=== Task brief ===
The data below holds the lines to copy: everything from the line containing "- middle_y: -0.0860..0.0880" to the line containing "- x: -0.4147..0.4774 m", both ends included, set down exactly.

---*---

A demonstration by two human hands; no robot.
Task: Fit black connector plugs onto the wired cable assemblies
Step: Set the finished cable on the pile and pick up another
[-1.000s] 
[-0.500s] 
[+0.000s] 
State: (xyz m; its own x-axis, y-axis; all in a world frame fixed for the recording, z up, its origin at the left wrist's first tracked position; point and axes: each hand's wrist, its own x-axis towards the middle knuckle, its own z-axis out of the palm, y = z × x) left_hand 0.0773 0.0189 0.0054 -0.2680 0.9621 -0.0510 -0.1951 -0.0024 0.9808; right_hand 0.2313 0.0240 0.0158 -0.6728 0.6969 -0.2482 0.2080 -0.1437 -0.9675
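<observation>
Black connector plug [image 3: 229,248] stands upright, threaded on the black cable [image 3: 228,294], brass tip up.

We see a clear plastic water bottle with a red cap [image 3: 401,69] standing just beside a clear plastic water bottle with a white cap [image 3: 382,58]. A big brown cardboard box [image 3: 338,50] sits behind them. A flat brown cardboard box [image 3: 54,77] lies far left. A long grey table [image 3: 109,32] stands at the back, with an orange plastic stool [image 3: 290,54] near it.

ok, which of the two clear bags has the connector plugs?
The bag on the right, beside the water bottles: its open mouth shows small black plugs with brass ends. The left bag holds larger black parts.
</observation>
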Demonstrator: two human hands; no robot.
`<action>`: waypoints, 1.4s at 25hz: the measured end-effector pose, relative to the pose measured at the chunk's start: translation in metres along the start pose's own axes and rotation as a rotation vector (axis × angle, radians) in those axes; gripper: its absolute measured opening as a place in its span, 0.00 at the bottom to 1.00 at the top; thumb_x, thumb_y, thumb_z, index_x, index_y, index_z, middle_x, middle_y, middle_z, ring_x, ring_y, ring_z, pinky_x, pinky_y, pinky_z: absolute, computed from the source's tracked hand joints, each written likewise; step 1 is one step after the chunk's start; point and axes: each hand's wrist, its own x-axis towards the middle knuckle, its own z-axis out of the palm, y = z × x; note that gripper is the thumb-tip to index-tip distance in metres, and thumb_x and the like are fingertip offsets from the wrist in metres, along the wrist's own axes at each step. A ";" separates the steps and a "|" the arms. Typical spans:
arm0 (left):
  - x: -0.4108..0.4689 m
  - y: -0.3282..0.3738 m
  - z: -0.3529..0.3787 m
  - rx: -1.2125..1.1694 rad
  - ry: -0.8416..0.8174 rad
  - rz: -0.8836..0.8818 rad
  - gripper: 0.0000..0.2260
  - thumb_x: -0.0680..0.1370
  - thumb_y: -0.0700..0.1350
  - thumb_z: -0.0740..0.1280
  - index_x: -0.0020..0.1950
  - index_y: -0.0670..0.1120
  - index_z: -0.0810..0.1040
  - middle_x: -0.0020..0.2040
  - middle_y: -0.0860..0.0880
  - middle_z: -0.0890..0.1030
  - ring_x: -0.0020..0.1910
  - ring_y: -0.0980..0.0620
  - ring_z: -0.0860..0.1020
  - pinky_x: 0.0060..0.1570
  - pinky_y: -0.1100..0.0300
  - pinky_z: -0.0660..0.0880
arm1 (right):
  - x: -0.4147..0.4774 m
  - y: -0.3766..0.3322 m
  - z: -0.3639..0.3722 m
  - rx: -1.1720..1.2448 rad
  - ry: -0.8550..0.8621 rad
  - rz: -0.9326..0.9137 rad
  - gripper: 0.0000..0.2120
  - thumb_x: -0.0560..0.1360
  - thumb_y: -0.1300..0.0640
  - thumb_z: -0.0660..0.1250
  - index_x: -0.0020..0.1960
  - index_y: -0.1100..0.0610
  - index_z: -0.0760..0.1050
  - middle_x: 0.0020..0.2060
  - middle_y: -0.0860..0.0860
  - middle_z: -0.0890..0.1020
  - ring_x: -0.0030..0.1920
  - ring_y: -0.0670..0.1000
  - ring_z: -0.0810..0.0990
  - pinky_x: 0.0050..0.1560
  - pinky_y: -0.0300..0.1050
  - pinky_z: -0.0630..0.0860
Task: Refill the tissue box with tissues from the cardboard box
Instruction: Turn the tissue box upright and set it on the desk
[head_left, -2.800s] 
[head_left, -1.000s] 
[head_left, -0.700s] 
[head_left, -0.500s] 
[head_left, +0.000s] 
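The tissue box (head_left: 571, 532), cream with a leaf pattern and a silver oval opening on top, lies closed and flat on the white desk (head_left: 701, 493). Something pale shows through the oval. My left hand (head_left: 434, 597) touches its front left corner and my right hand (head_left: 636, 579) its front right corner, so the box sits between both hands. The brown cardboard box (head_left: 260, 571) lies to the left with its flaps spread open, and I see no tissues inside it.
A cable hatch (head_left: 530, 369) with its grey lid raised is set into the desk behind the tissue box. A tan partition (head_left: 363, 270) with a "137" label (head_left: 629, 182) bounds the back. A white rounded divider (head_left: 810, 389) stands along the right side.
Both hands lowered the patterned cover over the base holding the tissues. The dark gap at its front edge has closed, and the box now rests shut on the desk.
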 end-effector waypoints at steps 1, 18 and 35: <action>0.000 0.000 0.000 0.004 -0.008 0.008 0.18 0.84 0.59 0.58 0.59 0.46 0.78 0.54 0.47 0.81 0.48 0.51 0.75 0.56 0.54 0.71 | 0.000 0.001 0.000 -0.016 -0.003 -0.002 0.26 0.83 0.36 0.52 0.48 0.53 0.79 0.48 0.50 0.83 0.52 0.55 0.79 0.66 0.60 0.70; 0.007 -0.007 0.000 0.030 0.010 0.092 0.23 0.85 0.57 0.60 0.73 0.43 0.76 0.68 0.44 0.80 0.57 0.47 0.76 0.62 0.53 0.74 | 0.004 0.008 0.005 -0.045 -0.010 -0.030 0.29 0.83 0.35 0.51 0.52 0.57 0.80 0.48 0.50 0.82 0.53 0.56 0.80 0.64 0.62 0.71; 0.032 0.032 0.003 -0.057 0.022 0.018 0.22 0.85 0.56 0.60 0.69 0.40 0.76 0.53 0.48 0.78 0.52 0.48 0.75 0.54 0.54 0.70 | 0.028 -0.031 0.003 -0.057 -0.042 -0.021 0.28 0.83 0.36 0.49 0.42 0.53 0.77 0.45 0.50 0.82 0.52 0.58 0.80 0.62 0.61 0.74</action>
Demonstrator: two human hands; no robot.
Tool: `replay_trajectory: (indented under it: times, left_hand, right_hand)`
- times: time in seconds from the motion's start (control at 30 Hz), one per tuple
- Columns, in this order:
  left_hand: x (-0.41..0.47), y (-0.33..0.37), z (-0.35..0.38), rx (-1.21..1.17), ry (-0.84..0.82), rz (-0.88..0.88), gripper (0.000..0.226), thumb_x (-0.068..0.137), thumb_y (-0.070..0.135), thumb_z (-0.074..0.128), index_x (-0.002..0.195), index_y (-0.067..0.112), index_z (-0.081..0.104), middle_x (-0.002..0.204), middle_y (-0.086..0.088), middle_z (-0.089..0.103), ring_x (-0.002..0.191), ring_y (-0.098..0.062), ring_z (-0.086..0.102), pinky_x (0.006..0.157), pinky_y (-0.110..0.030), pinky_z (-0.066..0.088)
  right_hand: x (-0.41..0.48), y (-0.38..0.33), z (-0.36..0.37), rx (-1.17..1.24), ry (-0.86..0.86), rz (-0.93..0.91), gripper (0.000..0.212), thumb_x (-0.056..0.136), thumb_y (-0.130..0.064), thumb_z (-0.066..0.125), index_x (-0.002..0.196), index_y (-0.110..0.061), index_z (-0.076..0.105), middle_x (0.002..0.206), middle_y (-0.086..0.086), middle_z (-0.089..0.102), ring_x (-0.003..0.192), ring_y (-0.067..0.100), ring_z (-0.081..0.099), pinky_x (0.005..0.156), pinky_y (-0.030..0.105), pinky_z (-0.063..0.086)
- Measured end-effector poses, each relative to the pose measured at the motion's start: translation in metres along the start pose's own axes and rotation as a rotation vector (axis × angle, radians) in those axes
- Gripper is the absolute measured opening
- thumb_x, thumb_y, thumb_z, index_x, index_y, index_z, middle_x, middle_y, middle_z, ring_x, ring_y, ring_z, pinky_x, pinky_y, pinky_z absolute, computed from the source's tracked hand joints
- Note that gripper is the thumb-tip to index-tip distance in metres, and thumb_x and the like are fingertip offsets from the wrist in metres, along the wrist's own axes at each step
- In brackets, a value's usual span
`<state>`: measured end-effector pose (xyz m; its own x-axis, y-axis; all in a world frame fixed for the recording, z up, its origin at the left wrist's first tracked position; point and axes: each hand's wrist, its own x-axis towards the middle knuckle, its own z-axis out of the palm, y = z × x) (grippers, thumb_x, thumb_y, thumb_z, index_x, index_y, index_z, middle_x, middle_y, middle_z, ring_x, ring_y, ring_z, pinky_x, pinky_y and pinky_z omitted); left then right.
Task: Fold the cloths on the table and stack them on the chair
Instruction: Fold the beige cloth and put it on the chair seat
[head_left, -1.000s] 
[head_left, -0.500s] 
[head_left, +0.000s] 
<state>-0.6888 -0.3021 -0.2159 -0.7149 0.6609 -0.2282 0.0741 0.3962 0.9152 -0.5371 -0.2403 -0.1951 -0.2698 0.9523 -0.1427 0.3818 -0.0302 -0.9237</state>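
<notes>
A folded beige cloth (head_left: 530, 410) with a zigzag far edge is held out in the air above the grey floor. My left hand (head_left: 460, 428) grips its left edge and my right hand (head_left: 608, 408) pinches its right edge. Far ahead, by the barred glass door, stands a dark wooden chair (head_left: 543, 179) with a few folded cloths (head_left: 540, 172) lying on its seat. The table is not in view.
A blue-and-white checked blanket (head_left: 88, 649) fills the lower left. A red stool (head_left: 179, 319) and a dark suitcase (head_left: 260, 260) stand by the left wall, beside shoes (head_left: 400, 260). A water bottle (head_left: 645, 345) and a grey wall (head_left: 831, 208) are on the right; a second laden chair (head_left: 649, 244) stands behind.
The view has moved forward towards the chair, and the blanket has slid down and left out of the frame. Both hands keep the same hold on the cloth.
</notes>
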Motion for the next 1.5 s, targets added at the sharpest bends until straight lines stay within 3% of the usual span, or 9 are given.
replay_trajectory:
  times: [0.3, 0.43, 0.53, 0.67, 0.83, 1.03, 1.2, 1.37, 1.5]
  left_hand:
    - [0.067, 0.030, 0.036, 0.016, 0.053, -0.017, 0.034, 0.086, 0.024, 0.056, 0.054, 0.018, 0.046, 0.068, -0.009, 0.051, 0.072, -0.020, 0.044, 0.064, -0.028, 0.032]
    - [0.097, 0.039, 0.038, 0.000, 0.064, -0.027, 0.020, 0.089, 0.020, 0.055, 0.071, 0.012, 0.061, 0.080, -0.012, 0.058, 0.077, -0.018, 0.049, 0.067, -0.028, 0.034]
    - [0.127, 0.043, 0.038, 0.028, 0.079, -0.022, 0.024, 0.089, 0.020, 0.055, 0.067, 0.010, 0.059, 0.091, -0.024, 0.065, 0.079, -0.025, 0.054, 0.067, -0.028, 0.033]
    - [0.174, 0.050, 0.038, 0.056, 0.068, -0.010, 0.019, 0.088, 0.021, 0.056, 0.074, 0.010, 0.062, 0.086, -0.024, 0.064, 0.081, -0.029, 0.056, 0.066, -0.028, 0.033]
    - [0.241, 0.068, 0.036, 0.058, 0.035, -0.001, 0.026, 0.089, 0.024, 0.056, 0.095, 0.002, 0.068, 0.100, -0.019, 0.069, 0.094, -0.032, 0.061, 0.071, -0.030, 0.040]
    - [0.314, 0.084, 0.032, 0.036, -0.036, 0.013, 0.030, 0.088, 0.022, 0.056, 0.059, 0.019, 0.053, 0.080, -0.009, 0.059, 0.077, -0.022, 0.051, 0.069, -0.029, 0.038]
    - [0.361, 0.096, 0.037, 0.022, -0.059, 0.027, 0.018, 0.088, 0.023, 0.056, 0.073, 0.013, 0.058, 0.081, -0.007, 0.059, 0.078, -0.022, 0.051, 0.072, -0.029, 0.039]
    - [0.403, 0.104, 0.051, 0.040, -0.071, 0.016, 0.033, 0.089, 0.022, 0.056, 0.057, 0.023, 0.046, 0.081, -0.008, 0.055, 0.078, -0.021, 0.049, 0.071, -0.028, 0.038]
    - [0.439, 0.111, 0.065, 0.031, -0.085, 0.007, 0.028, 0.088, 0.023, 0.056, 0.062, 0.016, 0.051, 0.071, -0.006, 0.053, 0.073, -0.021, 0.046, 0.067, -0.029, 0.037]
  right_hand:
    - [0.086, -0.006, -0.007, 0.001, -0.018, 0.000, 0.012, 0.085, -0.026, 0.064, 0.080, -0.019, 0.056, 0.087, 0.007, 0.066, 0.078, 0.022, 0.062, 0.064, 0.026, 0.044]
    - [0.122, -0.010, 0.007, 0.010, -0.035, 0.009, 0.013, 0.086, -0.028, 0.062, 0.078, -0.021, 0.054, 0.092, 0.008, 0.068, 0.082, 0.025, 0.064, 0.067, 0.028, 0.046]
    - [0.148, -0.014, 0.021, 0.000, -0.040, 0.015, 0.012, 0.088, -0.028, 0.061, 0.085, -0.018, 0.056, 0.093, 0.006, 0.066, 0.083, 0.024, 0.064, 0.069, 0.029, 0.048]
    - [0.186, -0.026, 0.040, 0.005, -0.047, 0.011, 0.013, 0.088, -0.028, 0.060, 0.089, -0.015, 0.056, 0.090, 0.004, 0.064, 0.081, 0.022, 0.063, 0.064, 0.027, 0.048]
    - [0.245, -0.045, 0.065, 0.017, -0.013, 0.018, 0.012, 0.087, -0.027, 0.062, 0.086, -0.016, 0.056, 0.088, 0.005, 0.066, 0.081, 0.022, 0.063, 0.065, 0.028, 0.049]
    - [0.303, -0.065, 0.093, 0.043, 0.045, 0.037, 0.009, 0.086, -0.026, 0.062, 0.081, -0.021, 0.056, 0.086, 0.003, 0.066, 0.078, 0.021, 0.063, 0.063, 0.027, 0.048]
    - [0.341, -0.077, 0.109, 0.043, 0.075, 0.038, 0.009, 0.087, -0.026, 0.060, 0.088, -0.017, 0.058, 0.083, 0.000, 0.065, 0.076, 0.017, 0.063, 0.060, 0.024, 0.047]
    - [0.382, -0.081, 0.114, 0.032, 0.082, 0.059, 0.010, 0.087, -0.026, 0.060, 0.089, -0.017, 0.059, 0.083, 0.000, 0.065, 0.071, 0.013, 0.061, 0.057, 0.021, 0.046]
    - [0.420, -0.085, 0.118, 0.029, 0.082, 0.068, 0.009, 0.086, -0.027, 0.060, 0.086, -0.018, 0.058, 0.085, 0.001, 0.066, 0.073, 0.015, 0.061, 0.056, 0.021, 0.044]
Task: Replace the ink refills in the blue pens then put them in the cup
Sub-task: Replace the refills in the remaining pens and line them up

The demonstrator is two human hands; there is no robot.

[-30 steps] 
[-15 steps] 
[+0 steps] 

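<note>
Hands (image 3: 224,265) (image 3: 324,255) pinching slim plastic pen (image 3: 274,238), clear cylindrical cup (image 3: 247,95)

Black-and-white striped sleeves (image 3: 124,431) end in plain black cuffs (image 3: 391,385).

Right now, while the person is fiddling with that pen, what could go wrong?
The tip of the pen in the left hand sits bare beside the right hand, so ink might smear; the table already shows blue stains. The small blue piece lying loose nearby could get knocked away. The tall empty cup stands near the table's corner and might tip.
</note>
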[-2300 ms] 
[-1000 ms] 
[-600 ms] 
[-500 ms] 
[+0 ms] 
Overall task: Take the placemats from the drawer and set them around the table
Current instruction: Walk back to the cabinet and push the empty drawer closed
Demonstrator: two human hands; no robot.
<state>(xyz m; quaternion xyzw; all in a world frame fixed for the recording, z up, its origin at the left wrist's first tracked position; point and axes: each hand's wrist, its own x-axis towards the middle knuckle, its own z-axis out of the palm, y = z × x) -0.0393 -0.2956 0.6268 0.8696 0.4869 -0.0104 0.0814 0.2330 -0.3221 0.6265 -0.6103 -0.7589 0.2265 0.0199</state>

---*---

=== Solved exercise ===
  - middle_y: -0.0860..0.0880
  - middle_z: -0.0890..0.1030
  - ring_x: -0.0020..0.1910
  - ring_y: -0.0980..0.0620
  - ring_z: -0.0860..0.1020
  - pinky_x: 0.0060..0.1570
  - pinky_y: -0.1100..0.0300
  - pinky_z: -0.0660..0.0880
arm1 (right):
  - x: -0.4147..0.4774 m

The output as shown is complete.